- **ACTION ITEM**: Determine the number of lines in the listing that include the string "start"; the reply consists of that number only.
··········
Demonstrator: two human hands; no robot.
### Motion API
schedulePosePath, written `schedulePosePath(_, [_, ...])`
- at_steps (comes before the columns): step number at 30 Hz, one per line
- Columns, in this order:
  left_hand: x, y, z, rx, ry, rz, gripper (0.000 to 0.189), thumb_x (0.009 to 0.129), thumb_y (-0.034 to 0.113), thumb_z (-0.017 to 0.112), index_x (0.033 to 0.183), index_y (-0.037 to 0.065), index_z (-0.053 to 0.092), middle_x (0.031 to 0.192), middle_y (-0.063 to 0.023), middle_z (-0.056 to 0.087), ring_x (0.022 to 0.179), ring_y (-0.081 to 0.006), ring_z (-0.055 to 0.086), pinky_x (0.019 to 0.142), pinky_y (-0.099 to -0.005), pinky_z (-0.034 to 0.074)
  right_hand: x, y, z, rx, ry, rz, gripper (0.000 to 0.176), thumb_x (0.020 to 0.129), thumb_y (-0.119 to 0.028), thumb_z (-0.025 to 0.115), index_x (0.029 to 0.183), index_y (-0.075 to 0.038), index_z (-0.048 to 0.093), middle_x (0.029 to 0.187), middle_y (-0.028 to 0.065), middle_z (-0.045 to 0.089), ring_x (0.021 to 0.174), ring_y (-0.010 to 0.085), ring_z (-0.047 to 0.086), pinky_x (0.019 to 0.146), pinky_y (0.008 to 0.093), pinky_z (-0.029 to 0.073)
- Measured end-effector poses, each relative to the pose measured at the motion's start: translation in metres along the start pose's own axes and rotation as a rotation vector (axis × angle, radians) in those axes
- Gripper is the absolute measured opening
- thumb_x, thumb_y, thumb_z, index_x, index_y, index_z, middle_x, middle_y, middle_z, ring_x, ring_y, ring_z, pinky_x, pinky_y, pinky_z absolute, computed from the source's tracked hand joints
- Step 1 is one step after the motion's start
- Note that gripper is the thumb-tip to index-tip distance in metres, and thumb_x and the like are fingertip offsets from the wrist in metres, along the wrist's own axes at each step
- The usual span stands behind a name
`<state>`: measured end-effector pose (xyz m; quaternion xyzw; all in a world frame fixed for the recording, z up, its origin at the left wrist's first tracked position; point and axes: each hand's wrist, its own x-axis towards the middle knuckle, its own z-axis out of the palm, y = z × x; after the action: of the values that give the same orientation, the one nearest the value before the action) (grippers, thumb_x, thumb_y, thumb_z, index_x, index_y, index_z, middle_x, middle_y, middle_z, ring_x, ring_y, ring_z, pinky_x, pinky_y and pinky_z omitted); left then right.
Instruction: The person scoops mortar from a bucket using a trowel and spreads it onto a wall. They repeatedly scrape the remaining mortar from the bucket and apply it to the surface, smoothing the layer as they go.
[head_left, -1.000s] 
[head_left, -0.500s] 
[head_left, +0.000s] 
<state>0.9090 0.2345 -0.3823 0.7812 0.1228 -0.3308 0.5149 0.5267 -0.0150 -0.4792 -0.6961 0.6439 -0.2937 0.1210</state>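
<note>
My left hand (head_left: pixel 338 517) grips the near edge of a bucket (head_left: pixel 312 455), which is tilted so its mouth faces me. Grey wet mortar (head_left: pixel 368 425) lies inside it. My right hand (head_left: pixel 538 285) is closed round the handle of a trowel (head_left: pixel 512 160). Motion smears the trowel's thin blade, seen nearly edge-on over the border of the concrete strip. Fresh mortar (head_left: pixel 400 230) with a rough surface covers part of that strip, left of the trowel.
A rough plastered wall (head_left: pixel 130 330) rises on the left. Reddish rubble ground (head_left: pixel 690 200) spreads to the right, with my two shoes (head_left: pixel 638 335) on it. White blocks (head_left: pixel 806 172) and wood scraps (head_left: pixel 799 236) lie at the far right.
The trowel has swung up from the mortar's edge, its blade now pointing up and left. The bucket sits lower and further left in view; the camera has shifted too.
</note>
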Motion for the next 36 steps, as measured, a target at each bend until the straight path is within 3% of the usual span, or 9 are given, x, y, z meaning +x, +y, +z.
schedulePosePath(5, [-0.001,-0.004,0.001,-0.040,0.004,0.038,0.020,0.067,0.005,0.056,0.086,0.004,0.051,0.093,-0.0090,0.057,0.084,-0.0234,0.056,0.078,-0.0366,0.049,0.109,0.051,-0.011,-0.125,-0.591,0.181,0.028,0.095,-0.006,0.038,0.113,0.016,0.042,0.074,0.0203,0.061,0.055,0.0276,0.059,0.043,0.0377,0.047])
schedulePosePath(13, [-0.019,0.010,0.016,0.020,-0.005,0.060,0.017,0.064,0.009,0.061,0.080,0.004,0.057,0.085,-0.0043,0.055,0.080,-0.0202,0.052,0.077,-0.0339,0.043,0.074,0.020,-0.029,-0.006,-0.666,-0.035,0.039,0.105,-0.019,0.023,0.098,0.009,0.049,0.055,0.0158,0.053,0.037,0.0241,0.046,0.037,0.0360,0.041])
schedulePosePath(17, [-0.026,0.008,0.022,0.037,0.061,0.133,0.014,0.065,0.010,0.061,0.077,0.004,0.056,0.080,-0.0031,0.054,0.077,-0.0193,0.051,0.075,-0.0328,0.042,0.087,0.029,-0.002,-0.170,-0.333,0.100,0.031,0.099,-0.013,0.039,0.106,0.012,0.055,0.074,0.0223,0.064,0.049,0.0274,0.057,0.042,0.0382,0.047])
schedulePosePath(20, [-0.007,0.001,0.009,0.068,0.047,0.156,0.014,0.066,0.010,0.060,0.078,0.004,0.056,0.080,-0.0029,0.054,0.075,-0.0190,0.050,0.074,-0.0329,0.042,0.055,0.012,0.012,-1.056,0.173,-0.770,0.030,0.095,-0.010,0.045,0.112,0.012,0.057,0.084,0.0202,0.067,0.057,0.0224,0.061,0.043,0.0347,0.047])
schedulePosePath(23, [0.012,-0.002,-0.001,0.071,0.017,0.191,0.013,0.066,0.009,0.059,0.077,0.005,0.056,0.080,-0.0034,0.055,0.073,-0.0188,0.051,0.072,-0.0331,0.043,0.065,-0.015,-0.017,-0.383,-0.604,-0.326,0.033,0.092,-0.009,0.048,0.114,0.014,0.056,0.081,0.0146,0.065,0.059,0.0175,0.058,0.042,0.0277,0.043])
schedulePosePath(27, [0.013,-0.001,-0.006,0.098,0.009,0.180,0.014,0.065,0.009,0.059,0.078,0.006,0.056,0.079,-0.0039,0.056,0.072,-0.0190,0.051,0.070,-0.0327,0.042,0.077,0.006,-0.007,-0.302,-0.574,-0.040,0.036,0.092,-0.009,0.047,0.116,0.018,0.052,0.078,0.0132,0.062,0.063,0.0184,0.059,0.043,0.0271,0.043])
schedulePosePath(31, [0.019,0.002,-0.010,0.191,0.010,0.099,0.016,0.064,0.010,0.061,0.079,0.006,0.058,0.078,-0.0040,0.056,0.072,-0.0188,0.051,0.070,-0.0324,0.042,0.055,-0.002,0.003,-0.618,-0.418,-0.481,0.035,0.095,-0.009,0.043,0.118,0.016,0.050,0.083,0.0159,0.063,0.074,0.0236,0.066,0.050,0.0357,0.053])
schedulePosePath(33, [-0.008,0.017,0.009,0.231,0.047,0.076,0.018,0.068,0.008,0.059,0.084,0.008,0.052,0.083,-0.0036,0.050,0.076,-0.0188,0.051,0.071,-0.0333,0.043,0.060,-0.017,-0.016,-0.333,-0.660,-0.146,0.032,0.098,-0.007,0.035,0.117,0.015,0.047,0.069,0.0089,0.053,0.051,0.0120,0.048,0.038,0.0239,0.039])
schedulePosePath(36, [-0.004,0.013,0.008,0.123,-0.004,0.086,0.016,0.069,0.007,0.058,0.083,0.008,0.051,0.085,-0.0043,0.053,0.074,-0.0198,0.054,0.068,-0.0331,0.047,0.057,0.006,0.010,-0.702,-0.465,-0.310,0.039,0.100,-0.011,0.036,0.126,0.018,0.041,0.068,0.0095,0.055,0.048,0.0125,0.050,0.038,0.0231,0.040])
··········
- **RESULT BELOW**: 2